I was doing a few tests on my n75 valve as im suspecting it to me faulty.


If I blow down the two shorter pipes I can blow through them and nothing come out of the longer pipe.


If I add 12v to the electrical plug then you can hear it click open and the air can flow through all the pipes.


Here an example:



With no power:
j0za05.jpg




With 12v power:

x42q1f.jpg




Is this normal as I would have thought that with power added to it it would open the longer pipe and shut off one of the shorter ones?






.
 
ECU applies a duty cycle to the valves so opens and shuts at varying speed to control boost...

When off all the boost will go to the actuator/wastegate to keep it open... duty cycle is applied to shut off boost supply to allow the wastegate to shut and produce more boost

<tuffty/>
 
ECU applies a duty cycle to the valves so opens and shuts at varying speed to control boost...

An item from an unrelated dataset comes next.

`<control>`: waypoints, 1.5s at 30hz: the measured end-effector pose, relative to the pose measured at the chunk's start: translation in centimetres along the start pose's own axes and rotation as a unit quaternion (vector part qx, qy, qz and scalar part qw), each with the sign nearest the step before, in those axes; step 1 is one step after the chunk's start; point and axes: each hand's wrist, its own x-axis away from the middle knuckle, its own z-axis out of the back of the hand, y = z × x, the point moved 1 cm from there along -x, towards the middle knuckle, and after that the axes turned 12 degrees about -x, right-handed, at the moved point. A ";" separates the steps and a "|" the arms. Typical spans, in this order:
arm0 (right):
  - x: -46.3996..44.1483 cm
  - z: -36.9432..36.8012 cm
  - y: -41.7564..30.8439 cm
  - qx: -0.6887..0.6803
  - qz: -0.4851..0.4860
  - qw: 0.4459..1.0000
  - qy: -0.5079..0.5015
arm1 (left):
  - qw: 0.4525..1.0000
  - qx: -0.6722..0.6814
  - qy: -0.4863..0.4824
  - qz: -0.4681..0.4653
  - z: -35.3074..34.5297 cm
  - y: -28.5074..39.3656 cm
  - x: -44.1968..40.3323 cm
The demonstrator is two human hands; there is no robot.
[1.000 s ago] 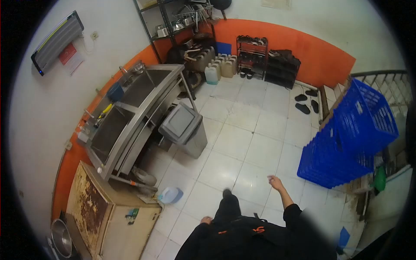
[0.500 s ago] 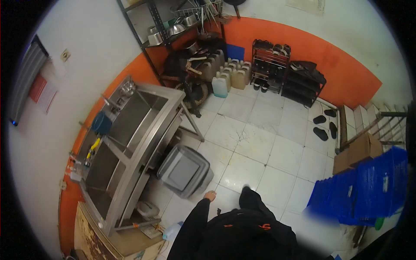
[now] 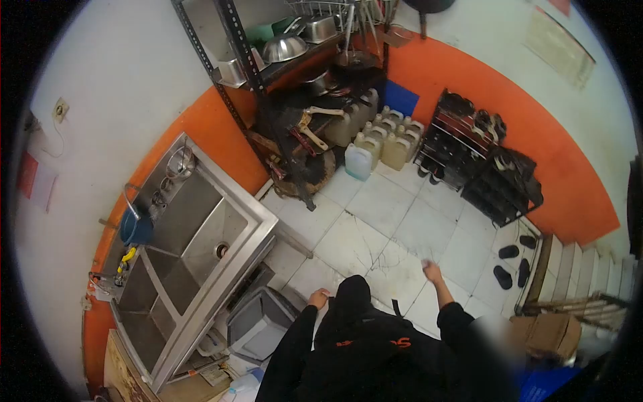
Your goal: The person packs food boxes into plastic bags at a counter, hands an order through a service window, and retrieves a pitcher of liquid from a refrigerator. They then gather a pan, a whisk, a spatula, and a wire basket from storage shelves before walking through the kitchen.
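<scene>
My left hand [image 3: 319,297] hangs at my left side beside the grey plastic bin [image 3: 262,323], apart from it. Its fingers look loosely bent, and nothing is seen in them. Held out ahead on the right, my right hand [image 3: 433,271] is over the floor tiles and touches nothing I can see. Motion blurs its fingers, so their shape is unclear. My black sleeves and black top with orange lettering [image 3: 375,343] fill the bottom of the view.
A steel double sink [image 3: 201,295] runs along the left wall. Ahead stand a black metal rack [image 3: 295,67], several jerrycans [image 3: 397,149] and a shoe rack [image 3: 455,134]. Slippers [image 3: 509,252] lie near the stairs [image 3: 589,268]; a cardboard box [image 3: 546,335] and blue crates [image 3: 546,383] are on the right.
I have moved forward, and the view has turned. The sink, rack and jerrycans appear nearer, while the bin and blue crates slid toward the bottom. My right hand has come into view.
</scene>
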 end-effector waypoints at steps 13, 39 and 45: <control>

When off all the boost will go to the actuator/wastegate to keep it open... duty cycle is applied to shut off boost supply to allow the wastegate to shut and produce more boost

<tuffty/>

Thanks tuffty mate (as always) ;)

Does that mean from my tests that it's working as it should?

I would have thought that when power was sent to it that the short pipe going the actuator and the long pipe would be connected together and the other short pipe would be closed off, but instead all of the pipes open up.
 
Thanks tuffty mate (as always) ;)

Does that mean from my tests that it's working as it should?

I would have thought that when power was sent to it that the short pipe going the actuator and the long pipe would be connected together and the other short pipe would be closed off, but instead all of the pipes open up.

Its fine... long pipe goes to the TIP... this is where the excess air is bled off... its a closed system remember so it gets recirculated back into the TIP else its just an airleak...

<tuffty/>
 
Oh ok.

It's the pipe that goes off to the charge pipe that I thought should get shut off.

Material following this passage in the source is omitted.